REQUIRED WORK - Every line from the one holding "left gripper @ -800" through the one holding "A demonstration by" in the data below must be returned exactly, both ends included, with pictures left out and nothing else added.

DATA PROVIDED -
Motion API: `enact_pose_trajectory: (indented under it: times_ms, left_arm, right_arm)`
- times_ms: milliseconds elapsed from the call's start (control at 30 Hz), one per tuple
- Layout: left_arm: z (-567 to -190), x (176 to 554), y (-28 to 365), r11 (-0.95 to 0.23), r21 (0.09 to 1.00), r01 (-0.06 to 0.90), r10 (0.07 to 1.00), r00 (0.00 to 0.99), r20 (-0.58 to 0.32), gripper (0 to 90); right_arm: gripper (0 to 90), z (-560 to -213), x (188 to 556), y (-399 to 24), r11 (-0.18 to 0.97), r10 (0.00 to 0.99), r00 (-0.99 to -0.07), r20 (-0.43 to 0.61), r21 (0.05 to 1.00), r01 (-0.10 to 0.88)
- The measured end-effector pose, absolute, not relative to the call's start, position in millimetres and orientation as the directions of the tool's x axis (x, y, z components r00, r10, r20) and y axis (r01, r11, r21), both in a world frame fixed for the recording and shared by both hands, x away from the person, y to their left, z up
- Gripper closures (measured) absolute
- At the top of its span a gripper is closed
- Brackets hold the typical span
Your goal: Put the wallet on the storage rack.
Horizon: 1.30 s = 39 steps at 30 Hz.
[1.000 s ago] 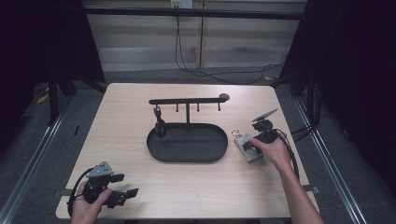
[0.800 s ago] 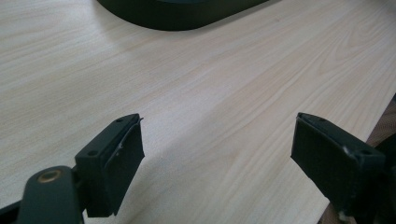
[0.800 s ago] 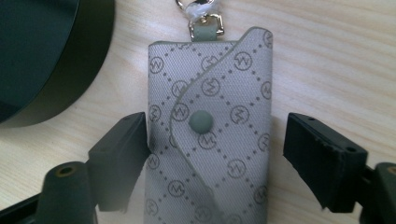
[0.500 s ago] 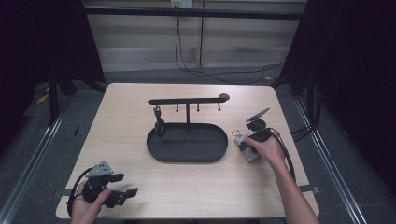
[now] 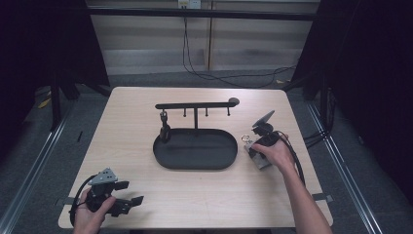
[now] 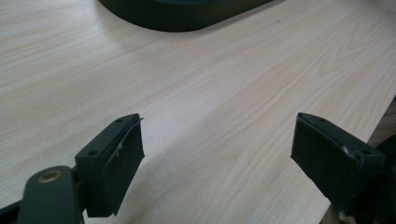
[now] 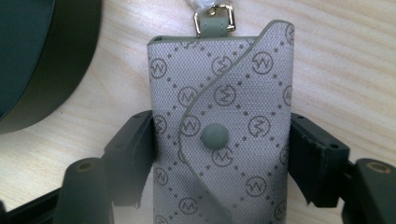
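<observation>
Right gripper (image 7: 219, 154) jaws just closing, now pinching both long edges of key pouch (image 7: 222, 126) mid-body, snap between pads. Pouch flat on table (image 7: 327, 56), beside tray (image 7: 42, 60). Light, soft, woven: likely flexes; grip sides firmly. Left gripper (image 6: 217, 161) wide open, empty.

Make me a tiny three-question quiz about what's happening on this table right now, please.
1. What does the right gripper clamp?
2. True or false: the left gripper holds something.
3. Where does the key pouch lie: A) in the black tray, B) on the table beside the tray, C) hung on the rack?

Key: 1. The patterned grey key pouch; the jaws have just been closing on its sides. 2. False, its jaws stand open over bare wood. 3. B.
</observation>
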<state>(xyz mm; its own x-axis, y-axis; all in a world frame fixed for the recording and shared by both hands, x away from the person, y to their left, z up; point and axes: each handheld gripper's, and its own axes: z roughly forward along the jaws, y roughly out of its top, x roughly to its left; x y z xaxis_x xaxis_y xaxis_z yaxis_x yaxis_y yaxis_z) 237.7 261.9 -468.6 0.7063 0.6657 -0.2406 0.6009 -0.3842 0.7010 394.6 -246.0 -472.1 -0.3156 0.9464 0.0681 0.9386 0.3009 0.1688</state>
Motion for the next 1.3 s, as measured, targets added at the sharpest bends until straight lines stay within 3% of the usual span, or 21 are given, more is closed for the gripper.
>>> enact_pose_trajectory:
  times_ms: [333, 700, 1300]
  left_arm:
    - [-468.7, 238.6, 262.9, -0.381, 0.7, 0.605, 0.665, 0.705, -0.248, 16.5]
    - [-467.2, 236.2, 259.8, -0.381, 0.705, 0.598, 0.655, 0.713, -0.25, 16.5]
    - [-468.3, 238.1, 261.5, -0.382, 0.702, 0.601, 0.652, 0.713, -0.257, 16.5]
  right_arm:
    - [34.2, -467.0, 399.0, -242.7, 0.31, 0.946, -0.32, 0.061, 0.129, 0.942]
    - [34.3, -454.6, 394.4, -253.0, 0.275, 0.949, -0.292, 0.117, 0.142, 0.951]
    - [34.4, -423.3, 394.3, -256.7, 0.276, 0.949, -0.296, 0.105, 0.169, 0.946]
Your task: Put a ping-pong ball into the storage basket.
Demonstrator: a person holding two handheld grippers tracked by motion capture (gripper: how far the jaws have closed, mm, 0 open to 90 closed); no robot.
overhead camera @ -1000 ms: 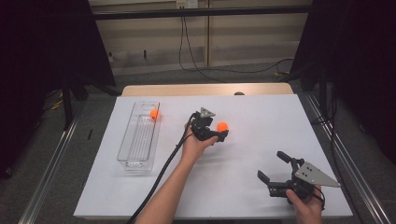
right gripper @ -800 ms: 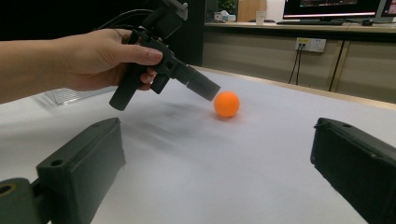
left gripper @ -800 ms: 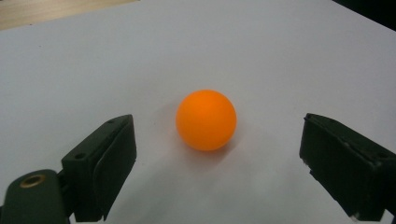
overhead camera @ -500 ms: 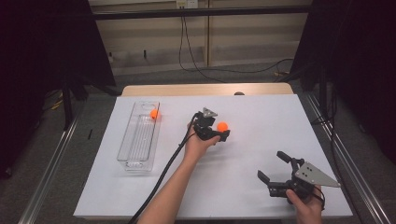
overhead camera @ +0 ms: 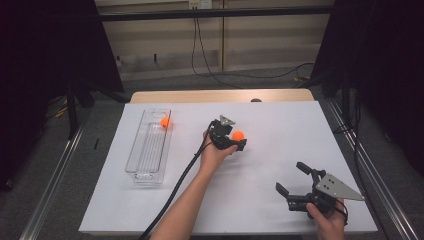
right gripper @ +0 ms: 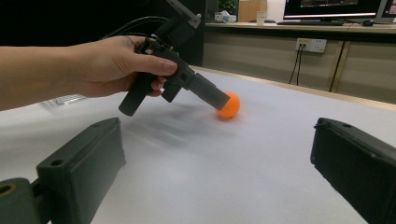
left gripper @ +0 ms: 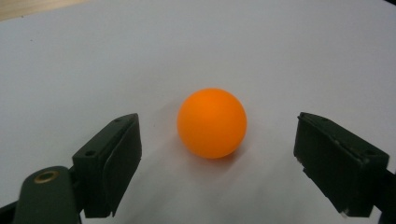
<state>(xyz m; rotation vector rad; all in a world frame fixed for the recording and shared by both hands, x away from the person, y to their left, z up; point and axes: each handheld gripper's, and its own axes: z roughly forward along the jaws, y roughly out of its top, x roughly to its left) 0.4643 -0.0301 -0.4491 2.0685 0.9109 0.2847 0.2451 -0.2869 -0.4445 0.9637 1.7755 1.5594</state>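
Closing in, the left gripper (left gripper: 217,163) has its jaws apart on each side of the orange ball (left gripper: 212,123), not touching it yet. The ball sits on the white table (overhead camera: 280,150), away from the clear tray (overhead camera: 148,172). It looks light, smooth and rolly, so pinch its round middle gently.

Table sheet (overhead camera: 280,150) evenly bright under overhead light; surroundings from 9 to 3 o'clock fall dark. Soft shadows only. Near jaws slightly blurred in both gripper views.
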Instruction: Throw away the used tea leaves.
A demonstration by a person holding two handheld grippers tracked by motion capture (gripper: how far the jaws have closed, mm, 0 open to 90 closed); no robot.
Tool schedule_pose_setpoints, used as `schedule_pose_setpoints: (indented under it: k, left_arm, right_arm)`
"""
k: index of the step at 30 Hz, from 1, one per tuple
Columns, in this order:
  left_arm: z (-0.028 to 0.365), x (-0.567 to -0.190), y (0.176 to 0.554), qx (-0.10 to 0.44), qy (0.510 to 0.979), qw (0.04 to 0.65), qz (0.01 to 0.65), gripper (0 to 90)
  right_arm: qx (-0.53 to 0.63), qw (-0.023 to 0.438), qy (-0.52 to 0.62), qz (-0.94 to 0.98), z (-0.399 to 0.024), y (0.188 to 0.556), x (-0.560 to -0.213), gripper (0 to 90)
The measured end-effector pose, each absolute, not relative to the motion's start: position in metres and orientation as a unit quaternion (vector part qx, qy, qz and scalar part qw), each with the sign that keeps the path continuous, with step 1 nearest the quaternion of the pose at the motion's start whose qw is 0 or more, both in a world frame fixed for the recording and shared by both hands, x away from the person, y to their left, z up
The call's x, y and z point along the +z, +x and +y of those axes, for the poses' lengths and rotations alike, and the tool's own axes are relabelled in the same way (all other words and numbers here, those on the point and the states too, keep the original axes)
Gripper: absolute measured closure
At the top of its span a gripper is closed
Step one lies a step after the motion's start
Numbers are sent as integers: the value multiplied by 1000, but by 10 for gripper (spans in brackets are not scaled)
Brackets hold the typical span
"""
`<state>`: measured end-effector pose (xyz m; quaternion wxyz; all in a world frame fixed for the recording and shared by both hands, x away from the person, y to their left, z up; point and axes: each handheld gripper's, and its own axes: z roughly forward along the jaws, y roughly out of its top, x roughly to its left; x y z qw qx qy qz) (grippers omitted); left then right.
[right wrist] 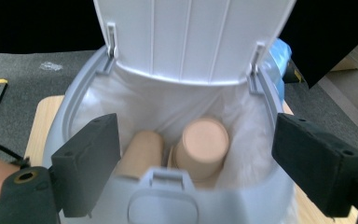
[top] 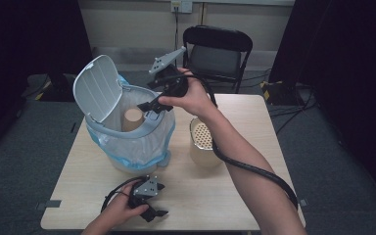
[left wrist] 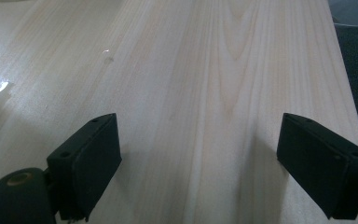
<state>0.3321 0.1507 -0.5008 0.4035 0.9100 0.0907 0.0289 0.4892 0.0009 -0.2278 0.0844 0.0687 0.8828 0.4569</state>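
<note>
1. A pale wooden table [top: 235,196] stands on grey carpet, with a black folding chair [top: 218,51] behind it and dark curtains at both sides.
2. The bin's [top: 127,147] lower body is hidden under its white liner; how deep it goes cannot be made out.
3. The bin stands at the table's left, its lid [top: 97,87] tipped up and back.
4. Inside lie paper cups: one cup [right wrist: 201,148] bottom-up, a second cup [right wrist: 142,154] beside it, partly cut off by the near rim.
5. A tan perforated container [top: 203,144] stands just right of the bin; its contents cannot be told.
6. The right gripper [top: 152,108] hangs over the bin's mouth, jaws spread wide with nothing between them, cups below.
7. The left gripper [top: 152,203] rests near the table's front edge, jaws apart over bare wood, released.
</note>
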Motion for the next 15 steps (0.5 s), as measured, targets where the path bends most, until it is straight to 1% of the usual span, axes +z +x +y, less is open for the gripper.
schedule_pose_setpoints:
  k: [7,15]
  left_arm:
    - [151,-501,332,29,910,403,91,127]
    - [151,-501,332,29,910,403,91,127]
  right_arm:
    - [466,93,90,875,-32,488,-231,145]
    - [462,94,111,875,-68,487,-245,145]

SOLUTION TO THIS PROBLEM -
left gripper @ -800 ms: 
overhead camera @ -500 ms: 
overhead camera @ +0 ms: 
right gripper @ +0 ms: 
left gripper @ +0 ms: 
<state>(xyz m; rotation vector rad; all in a world frame fixed for the recording and shared by both hands, x away from the person, y to their left, z up; point and axes: each handheld gripper's, and its own axes: z roughly forward along the jaws, y roughly out of its top, x roughly to its left) 0.4643 -0.0301 -0.4491 2.0685 0.9109 0.2847 0.2451 -0.2869 -0.4445 0.9637 1.7755 1.5594</state>
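Closing in, the left gripper (left gripper: 217,163) has its jaws apart on each side of the orange ball (left gripper: 212,123), not touching it yet. The ball sits on the white table (overhead camera: 280,150), away from the clear tray (overhead camera: 148,172). It looks light, smooth and rolly, so pinch its round middle gently.

Table sheet (overhead camera: 280,150) evenly bright under overhead light; surroundings from 9 to 3 o'clock fall dark. Soft shadows only. Near jaws slightly blurred in both gripper views.
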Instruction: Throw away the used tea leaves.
A demonstration by a person holding two handheld grippers tracked by motion capture (gripper: how far the jaws have closed, mm, 0 open to 90 closed); no robot.

This answer requires no additional content.